Definición de cardenal

El vocablo latino cardinālis, que puede traducirse como “fundamental”, llegó a nuestro idioma como cardenal. El concepto alude a los eclesiásticos que componen el cónclave que elige al papa.

El propio papa es el responsable de otorgar el título de cardenal a los prelados. Los cardenales integran una institución conocida como Colegio Cardenalicio, que suele aconsejar al líder católico. Hay cardenales que además dirigen organismos de la Iglesia católica y diócesis.

El Código de Derecho Canónico indica que los cardenales pueden pertenecer a tres órdenes: diaconal (los cardenales diáconos), presbiteral (los cardenales presbíteros) o episcopal (los cardenales obispos). Jorge Bergoglio, antes de convertirse en el papa Francisco, fue cardenal presbítero, designado por Juan Pablo II. El papa Francisco, a su vez, eligió a Mario Aurelio Poli como su sucesor, nombrándolo cardenal presbítero con el titulus de San Roberto Belarmino.

Si bien los cardenales son los encargados de elegir al papa, en el pasado esto no era así. En un principio, de esto se encargaban los miembros de la Iglesia de Roma. El procedimiento atravesó varios cambios a lo largo de la Edad Media, hasta el punto en el cual solamente un grupo de clérigos de la diócesis romana, los cardenales, se convirtieron en los únicos con el derecho a determinar quién sería el sucesor de San Pedro apóstol.

Con la constitución apostólica In nomine Domini, la cual promulgó el papa Nicolás II en el año 1059, la potestad se vio limitada a los cardenales romanos que, a su vez, fuesen obispos. Más de un siglo después, el papa Alejandro III concedió este derecho a todos los demás cardenales. En el año 1274, el papa Gregorio X (quien fue nombrado beato) determinó que para elegir al papa era necesario contar con dos tercios de los votos que emitiesen los cardenales presentes. Esta constitución se llama Ubi periculum y, así como la primera, continúa vigente.
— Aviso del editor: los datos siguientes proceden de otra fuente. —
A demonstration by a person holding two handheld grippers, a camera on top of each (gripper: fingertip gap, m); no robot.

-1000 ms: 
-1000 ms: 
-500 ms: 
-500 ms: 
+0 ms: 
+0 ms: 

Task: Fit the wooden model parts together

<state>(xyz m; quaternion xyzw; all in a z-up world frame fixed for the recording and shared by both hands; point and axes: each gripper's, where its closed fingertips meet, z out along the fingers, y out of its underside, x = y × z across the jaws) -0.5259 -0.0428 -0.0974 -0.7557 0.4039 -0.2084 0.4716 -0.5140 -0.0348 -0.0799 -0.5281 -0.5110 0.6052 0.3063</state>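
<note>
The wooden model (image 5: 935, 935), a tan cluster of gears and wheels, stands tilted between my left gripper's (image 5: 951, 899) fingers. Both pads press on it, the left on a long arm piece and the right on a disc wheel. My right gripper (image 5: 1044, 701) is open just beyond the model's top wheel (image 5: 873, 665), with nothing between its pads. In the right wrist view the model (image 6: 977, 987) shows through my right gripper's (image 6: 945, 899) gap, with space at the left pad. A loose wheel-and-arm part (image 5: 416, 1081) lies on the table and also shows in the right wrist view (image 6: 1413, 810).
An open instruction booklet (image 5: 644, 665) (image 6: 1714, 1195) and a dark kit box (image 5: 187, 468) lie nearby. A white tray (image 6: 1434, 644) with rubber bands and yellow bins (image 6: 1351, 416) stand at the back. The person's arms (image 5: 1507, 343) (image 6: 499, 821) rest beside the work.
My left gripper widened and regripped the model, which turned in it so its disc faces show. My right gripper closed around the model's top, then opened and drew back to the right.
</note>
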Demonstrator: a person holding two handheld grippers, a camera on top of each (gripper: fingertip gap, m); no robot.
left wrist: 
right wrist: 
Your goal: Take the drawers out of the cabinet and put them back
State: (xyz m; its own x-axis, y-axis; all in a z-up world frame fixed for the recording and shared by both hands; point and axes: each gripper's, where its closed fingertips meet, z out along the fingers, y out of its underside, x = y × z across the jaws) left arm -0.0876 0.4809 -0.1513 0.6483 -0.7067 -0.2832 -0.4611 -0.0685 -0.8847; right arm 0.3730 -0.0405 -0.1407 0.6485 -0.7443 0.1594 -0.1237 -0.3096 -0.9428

La vestimenta que caracteriza al cardenal es igual desde mediados del siglo XV, de un color púrpura escarlata que ha dado lugar al apodo de purpurados. El hábito coral, por su parte, está formado por una sotana, un capelo cardenalicio y una birreta, las tres partes de color rojo, y un anillo que simboliza su matrimonio con la Iglesia.

Cardenal, por otra parte, es el nombre que reciben varios pájaros originarios del continente americano. En el género Cardinalis, compuesto por tres especies, podemos encontrar animales de entre doce y veinte centímetros de longitud, de color rojizo y con penacho. Por lo general presentan plumas negras en torno al pico. El canto de los cardenales es muy apreciado por la mayoría de las personas.

También se llama cardenal a la mancha que aparece en la piel a partir de la acumulación de sangre. Dicha acumulación se debe a hemorragias internas que se producen a causa de un golpe.

La planta denominada Pelargonium hortorum se conoce por varios nombres, como ser geranio común, malvón, geranio de jardín o cardenal. Por lo general se usa en jardinería para elaborar decoraciones naturales. Es originaria de América del Norte, crece como arbusto y pertenece a la familia de las geraniáceas.

El tallo del cardenal es pubescente, erguido, suculento, está muy ramificado y en la base de sus hojas tiene estípulas. Su altura oscila entre los 30 y los 60 centímetros, sus hojas son simples, con anchos pétalos y bordes muy sinuosos o dentados. Sus flores son hermafroditas, de color rojo, y no miden más de 3 centímetros de diámetro. Su multiplicación tiene lugar por estolones (brotes laterales que surgen en la base del tallo en dirección paralela al suelo).

Por último, Cardenal es un apellido bastante usual en países de habla hispana. El escritor y sacerdote Ernesto Cardenal, la cantautora Katia Cardenal y el periodista Juan Pablo Cardenal son personalidades que comparten este apellido.